◆ Task statement: Give back each line below verbatim.
=== Begin Enclosure ===
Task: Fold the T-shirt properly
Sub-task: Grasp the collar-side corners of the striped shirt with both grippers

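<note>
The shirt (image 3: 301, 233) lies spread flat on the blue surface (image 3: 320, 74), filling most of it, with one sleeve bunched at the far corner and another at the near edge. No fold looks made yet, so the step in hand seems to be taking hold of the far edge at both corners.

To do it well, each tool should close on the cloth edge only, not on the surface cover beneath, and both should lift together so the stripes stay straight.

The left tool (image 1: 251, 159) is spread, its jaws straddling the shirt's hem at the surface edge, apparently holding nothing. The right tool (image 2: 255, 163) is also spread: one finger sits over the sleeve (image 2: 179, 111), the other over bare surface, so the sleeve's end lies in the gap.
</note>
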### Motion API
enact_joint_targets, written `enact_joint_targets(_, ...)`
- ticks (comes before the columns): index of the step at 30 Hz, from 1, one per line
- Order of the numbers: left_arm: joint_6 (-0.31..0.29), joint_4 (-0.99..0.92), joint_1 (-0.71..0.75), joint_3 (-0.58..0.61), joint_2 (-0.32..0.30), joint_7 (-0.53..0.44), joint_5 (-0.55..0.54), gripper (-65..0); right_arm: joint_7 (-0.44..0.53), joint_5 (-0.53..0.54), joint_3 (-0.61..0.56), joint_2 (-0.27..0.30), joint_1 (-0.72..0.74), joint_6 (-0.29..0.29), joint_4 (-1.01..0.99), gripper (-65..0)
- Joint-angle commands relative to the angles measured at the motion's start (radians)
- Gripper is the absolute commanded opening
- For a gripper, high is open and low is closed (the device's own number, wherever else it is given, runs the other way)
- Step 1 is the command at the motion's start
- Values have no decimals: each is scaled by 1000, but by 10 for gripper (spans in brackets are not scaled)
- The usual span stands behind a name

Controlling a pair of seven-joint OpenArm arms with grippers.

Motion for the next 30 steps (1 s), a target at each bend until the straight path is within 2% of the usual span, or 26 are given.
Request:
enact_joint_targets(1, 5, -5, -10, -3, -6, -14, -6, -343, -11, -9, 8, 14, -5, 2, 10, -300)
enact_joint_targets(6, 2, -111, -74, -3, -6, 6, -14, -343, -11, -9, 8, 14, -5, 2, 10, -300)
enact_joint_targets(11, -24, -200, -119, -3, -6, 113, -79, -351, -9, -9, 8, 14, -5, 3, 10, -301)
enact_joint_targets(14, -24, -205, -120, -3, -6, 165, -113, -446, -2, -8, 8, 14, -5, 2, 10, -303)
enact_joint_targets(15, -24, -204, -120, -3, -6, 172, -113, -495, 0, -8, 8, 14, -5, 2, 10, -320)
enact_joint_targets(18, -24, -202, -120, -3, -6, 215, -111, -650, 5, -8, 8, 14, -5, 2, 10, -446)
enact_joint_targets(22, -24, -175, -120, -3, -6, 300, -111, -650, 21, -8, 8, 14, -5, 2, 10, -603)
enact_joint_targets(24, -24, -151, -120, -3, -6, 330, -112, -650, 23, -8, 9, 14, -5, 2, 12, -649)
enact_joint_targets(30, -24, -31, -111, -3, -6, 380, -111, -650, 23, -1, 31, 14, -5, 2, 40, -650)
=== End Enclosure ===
◆ Reply to the exercise:
Task: Fold the T-shirt properly
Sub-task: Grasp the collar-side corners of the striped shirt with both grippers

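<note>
The shirt (image 3: 301, 233) lies spread flat on the blue surface (image 3: 320, 74), filling most of it, with one sleeve bunched at the far corner and another at the near edge. No fold looks made yet, so the step in hand seems to be taking hold of the far edge at both corners.

To do it well, each tool should close on the cloth edge only, not on the surface cover beneath, and both should lift together so the stripes stay straight.

The left tool (image 1: 251, 159) is spread, its jaws straddling the shirt's hem at the surface edge, apparently holding nothing. The right tool (image 2: 255, 163) is also spread: one finger sits over the sleeve (image 2: 179, 111), the other over bare surface, so the sleeve's end lies in the gap.
</note>
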### Motion API
enact_joint_targets, written `enact_joint_targets(_, ...)`
- ticks (comes before the columns): index of the step at 30 Hz, from 1, one per line
- Order of the numbers: left_arm: joint_6 (-0.31..0.29), joint_4 (-0.99..0.92), joint_1 (-0.71..0.75), joint_3 (-0.58..0.61), joint_2 (-0.32..0.30), joint_7 (-0.53..0.44), joint_5 (-0.55..0.54), gripper (-65..0); right_arm: joint_7 (-0.44..0.53), joint_5 (-0.53..0.54), joint_3 (-0.61..0.56), joint_2 (-0.27..0.30), joint_1 (-0.72..0.74), joint_6 (-0.29..0.29), joint_4 (-1.01..0.99), gripper (-65..0)
- Joint-angle commands relative to the angles measured at the motion's start (radians)
- Gripper is the absolute commanded opening
- For a gripper, high is open and low is closed (the device's own number, wherever else it is given, runs the other way)
- Step 1 is the command at the motion's start
- Values have no decimals: each is scaled by 1000, but by 10 for gripper (spans in brackets are not scaled)
- The usual span stands behind a name

Controlling a pair of seven-joint OpenArm arms with grippers.

Motion for the next 30 steps (1 s), a target at each bend until the straight path is within 2% of the usual span, or 26 are given.
Request:
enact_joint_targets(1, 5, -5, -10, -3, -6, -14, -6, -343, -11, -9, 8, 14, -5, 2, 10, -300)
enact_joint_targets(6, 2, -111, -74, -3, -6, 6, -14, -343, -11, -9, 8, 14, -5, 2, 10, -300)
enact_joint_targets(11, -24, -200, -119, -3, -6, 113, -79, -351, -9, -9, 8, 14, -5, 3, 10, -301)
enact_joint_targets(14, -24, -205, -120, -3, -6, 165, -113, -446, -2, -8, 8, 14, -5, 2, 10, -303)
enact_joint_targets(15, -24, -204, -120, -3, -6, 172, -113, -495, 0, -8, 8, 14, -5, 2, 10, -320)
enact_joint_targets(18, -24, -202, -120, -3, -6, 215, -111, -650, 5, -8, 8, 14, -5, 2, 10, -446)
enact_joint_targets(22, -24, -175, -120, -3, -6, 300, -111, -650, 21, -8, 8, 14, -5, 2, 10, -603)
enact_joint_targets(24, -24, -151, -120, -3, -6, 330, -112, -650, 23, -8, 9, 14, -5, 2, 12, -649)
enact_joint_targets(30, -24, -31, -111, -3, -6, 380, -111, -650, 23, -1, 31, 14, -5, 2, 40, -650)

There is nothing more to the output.